託された物
亮二たちを追っていた襲撃者との接触をし建山コーキングを後にした俺たちは、再び亮二を探すためにどうするかを悩んでいた。
「なあ、結局どうやって亮二を見つけるんだよ」
「確かにこれ以上亮二君の足取りを追うのは難しいわね……」
「いや、そうでもないぞ。これを見てくれ」
俺は懐から一通の封筒を取り出した。
「なんだそれ?」
「あの建物の二階で隠すように置かれてたんだ。紙の状態がまだ良いから亮二が隠したんだと思う」
「それで何が書いてあるの?」
封筒を開き中を見る、そこには二枚の紙があり、そのうちの一枚にはコンピュータで打ち込んだ整った文字が綴られていた。

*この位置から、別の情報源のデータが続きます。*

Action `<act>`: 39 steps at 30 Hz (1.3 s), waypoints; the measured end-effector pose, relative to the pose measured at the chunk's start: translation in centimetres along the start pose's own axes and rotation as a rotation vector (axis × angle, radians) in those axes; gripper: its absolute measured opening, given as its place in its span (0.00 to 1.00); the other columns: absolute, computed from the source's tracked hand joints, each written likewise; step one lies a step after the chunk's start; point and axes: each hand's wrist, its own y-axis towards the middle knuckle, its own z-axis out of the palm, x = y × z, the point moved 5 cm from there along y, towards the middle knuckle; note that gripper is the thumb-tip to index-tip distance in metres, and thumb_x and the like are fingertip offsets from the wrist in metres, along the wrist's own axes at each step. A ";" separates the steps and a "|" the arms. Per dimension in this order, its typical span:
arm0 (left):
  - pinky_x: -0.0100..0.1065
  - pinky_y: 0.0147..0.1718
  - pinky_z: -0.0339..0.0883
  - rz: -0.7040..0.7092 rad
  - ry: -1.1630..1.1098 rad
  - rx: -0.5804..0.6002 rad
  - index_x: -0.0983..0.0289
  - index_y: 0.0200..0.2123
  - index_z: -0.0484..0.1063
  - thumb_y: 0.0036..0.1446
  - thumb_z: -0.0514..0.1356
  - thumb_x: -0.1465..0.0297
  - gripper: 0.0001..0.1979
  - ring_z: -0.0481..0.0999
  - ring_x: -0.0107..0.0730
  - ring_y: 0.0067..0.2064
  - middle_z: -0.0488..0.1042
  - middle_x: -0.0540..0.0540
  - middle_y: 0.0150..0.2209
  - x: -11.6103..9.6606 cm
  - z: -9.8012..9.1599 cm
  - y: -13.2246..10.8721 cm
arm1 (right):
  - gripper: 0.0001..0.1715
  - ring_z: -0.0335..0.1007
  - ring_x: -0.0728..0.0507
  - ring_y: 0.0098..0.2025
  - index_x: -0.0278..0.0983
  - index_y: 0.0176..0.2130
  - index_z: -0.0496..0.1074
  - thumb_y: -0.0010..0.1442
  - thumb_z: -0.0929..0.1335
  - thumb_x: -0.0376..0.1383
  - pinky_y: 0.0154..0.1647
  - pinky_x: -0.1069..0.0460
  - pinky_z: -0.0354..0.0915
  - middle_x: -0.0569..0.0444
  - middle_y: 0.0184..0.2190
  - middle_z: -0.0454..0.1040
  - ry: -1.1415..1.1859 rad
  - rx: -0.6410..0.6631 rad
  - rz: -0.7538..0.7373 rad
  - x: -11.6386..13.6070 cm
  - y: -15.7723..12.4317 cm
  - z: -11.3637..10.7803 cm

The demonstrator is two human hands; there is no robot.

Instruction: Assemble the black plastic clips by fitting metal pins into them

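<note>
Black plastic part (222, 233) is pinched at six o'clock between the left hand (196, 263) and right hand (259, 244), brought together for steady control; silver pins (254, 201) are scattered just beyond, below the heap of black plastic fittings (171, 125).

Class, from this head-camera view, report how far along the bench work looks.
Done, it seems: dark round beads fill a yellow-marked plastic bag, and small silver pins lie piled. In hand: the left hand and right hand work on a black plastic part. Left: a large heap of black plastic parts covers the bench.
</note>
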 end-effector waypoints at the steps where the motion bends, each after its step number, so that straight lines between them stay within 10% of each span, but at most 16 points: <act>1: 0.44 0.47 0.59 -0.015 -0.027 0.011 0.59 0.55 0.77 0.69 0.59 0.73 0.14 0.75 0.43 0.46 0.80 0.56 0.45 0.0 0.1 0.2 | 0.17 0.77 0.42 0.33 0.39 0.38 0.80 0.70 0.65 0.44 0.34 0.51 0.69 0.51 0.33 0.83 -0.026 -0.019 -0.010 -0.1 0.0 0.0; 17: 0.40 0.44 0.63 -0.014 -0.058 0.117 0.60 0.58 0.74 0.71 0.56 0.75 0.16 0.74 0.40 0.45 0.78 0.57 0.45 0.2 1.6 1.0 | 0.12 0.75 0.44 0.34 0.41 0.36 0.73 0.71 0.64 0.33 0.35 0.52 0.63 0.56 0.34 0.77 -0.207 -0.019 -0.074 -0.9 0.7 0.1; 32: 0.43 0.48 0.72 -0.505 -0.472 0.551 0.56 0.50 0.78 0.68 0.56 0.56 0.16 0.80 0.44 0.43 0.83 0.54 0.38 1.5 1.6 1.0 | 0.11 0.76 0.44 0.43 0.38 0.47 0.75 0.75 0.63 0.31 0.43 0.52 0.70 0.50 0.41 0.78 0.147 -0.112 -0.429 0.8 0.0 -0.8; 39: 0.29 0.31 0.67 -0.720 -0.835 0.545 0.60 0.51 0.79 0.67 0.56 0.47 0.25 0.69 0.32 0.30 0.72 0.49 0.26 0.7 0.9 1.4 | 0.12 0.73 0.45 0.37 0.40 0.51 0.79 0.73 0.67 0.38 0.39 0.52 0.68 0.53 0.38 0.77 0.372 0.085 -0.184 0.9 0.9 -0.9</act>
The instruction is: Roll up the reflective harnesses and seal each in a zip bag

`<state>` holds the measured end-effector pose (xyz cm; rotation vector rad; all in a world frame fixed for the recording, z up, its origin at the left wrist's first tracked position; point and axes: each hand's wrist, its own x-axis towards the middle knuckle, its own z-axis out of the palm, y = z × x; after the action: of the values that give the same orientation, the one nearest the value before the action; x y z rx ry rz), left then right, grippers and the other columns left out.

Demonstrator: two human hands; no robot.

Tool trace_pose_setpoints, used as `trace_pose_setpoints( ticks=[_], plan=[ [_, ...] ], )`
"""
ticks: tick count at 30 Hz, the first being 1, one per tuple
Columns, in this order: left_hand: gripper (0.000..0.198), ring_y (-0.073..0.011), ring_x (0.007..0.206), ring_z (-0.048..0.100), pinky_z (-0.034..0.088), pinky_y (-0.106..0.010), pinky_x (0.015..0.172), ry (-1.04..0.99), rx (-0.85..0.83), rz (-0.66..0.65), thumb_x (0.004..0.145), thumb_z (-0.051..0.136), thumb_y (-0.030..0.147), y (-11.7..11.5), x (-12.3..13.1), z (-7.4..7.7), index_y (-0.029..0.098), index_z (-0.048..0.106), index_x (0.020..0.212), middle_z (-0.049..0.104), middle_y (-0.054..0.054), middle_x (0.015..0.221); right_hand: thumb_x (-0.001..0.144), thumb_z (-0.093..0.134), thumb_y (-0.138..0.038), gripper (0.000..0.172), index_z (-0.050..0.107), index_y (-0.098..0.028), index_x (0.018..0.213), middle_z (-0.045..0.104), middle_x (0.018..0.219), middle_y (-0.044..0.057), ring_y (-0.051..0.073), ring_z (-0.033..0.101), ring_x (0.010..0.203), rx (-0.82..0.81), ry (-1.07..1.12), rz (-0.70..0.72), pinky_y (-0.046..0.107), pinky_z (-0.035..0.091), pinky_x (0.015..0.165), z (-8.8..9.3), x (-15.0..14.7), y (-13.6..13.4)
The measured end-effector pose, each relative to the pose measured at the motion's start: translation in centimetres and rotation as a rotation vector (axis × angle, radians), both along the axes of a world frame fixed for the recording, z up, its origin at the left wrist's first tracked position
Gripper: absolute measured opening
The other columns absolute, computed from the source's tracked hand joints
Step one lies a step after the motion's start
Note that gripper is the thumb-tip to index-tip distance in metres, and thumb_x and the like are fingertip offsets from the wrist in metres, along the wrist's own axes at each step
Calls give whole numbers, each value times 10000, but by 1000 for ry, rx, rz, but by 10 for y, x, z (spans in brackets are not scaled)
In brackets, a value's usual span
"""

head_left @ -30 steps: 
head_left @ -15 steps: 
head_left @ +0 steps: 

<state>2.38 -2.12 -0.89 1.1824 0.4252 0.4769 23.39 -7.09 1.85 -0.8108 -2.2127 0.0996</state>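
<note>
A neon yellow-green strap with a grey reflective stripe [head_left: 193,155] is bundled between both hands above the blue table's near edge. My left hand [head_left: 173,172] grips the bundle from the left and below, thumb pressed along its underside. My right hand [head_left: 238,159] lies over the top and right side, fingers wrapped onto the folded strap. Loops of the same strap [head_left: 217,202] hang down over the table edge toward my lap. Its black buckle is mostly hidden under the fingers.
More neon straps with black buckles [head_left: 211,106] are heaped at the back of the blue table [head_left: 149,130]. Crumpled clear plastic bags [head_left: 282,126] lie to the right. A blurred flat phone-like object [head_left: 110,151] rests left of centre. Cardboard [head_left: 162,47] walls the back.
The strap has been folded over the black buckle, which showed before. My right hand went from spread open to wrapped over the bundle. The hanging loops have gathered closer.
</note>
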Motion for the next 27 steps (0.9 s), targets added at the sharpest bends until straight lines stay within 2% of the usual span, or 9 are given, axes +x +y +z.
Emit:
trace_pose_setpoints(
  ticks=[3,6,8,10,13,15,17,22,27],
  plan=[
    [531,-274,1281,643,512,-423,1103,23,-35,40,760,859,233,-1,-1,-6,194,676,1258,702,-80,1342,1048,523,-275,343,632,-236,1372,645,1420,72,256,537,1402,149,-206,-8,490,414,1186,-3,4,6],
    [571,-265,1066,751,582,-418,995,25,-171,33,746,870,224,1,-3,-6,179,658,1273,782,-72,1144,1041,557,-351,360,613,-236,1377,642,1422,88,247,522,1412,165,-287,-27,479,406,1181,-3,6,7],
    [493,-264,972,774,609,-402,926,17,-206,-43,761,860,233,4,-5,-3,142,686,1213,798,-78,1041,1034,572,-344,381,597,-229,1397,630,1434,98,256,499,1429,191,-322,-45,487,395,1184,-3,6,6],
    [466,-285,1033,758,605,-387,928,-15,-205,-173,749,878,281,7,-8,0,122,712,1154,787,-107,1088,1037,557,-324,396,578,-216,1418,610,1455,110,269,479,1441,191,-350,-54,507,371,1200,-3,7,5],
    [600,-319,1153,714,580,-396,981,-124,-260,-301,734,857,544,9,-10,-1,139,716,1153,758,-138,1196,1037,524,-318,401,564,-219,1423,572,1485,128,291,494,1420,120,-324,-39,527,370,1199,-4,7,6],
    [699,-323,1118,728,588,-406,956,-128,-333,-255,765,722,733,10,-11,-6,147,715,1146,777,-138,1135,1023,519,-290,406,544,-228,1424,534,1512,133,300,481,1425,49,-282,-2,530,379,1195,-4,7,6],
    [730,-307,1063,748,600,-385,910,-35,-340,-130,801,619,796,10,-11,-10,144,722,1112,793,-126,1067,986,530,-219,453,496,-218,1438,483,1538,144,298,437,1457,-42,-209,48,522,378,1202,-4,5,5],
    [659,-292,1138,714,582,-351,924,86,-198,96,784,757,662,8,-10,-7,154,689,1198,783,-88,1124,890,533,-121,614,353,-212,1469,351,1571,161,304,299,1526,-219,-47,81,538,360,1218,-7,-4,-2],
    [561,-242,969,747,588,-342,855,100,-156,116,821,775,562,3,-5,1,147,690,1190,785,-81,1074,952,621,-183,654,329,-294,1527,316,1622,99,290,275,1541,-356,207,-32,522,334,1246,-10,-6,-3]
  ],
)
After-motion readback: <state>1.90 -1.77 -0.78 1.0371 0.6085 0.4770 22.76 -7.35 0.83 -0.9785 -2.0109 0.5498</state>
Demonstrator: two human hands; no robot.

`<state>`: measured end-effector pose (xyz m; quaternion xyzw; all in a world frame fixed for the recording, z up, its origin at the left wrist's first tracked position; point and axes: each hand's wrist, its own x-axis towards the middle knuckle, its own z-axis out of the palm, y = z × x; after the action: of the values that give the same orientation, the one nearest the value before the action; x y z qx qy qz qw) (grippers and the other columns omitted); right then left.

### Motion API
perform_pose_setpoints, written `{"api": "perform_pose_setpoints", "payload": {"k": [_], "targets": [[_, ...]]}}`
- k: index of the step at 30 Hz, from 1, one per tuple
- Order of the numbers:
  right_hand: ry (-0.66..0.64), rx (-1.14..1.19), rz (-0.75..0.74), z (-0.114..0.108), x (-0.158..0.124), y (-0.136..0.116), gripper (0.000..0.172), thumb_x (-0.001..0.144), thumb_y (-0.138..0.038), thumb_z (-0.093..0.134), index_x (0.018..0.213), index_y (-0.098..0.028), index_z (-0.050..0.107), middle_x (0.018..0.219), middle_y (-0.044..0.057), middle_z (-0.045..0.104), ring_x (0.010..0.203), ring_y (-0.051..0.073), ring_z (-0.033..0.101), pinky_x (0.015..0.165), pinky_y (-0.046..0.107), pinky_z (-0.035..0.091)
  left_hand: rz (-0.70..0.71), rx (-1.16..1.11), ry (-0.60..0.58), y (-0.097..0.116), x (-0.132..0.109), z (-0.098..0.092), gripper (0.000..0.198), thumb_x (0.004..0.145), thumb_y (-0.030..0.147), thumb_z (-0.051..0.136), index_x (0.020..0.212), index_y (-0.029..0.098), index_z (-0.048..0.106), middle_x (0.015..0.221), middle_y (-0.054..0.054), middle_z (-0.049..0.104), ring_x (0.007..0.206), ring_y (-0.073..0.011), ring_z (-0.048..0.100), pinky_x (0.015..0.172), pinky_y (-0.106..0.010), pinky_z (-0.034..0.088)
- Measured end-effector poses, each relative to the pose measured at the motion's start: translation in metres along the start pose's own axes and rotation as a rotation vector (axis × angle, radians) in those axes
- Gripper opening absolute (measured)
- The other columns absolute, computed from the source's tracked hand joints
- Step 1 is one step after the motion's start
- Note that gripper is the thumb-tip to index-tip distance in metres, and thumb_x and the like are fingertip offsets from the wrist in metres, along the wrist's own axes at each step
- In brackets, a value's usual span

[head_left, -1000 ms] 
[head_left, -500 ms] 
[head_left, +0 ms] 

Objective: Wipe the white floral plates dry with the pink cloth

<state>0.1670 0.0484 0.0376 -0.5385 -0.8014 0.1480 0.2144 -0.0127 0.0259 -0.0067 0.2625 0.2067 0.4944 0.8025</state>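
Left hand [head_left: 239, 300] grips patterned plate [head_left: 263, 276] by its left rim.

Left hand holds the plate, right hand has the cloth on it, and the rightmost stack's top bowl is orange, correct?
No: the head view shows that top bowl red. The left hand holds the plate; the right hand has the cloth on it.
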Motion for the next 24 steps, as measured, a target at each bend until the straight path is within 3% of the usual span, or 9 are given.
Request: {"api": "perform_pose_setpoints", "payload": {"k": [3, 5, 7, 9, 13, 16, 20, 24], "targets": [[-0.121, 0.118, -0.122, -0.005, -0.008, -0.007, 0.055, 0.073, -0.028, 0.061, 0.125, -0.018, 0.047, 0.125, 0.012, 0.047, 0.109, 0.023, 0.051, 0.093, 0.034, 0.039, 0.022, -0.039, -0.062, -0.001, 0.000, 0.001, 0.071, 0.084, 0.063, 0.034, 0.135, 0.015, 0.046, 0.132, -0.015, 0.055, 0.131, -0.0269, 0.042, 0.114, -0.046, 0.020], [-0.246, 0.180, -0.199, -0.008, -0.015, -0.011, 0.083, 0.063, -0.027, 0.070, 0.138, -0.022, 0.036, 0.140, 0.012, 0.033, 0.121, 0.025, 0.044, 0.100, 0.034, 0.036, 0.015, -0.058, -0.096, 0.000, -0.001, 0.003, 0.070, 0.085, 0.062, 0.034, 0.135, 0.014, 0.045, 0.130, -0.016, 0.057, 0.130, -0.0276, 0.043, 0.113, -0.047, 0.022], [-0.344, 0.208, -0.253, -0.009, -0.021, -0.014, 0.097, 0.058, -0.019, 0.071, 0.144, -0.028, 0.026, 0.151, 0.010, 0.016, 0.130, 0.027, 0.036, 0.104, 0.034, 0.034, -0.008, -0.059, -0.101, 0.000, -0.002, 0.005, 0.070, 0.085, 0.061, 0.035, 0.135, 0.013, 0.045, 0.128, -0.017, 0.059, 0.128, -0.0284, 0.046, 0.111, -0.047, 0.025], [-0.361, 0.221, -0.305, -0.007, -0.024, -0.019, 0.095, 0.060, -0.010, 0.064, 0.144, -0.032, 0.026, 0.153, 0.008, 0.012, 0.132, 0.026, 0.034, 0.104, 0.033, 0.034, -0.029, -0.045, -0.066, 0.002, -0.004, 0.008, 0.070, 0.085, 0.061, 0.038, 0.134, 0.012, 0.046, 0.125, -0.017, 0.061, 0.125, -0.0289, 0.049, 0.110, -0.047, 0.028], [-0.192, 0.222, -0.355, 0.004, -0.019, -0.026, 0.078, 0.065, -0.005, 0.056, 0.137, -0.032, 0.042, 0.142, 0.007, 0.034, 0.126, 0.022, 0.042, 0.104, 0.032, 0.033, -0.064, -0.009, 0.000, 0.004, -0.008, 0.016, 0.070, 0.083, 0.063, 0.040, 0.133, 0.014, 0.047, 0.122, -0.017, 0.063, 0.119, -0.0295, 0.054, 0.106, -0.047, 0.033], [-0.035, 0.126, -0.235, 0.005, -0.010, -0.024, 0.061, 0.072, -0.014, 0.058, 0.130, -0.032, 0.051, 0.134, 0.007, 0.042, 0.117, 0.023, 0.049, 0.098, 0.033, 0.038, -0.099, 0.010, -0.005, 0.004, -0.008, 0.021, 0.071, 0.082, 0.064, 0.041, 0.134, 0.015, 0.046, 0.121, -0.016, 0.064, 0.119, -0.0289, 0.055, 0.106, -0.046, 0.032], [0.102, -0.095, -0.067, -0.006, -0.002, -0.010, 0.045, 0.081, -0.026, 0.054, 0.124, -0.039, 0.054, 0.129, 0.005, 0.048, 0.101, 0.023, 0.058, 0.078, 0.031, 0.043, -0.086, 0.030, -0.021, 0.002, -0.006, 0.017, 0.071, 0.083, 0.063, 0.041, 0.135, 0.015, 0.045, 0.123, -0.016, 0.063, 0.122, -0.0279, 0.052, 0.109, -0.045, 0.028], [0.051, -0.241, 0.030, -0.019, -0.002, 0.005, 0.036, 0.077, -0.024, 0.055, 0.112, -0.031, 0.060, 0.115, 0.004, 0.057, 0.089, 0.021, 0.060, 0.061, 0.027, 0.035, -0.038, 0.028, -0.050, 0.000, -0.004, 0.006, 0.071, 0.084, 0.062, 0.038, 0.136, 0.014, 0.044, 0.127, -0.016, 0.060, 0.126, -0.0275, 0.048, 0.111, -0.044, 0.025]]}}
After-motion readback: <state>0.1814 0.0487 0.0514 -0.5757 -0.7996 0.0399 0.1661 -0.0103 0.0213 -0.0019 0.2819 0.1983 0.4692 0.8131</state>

「差出人は書いてないな。えーと、どれどれ、『拝啓、二橋亮二様。貴方にご協力していただきたいことがあります。二十八日の二十二時、指定の場所でお待ちしています。ご協力頂けない場合は貴方のお仲間が不幸に見舞われる可能性があるのをご理解ください』」
「……は?」
「どういうことなの……」
何者かが亮二を使って何かをしようとしているという内容だった。協力しない場合は俺たちに不幸が訪れるという脅しを付け加えながら。
「亮二は何かに巻き込まれたのかもしれないな」
「なら早く助けに行かないと!」
「九十九ちゃん、落ち着いて。亮二がどこに居るかまだわからないんだ」
そう、まだ亮二の居場所が掴めてない今、下手に動くのは危険だ。
「それでリーダー。もう一枚の紙はなんだよ?」
「リーダーやめろ。えーっとこれは……」
もう一枚の紙は地図だった。そして街の情報が書かれた地図の一部に丸で囲った一つの円がある。
「うん、どこだここ?」
「あ、そこは市役所近くのデパートだよ!」
「デパート……」
一つの場所を示していた地図。亮二宛に送られた一通の手紙には時間の指定はあるが場所については記してなかった。そしてその二枚が一つの封筒に入れられていた。
何かしらの関連があると言っているようなものだ。
「もしかしたら今夜、このデパートに亮二が現れるかもしれないな」
「リーダーもそう思うよな!」
「だよね」
これからの行動方針が決まった。今夜デパートに乗り込む。そのために準備をしなくては。
「とりあえずアジトに戻って装備を整えよう。もしかしたら鐘村の奴らの残党が居るかもしれない」
「「了解!」」
そうして俺たちは一旦自分たちのアジトに向けて歩き始めた。
この後に何が起こるかも知らずに。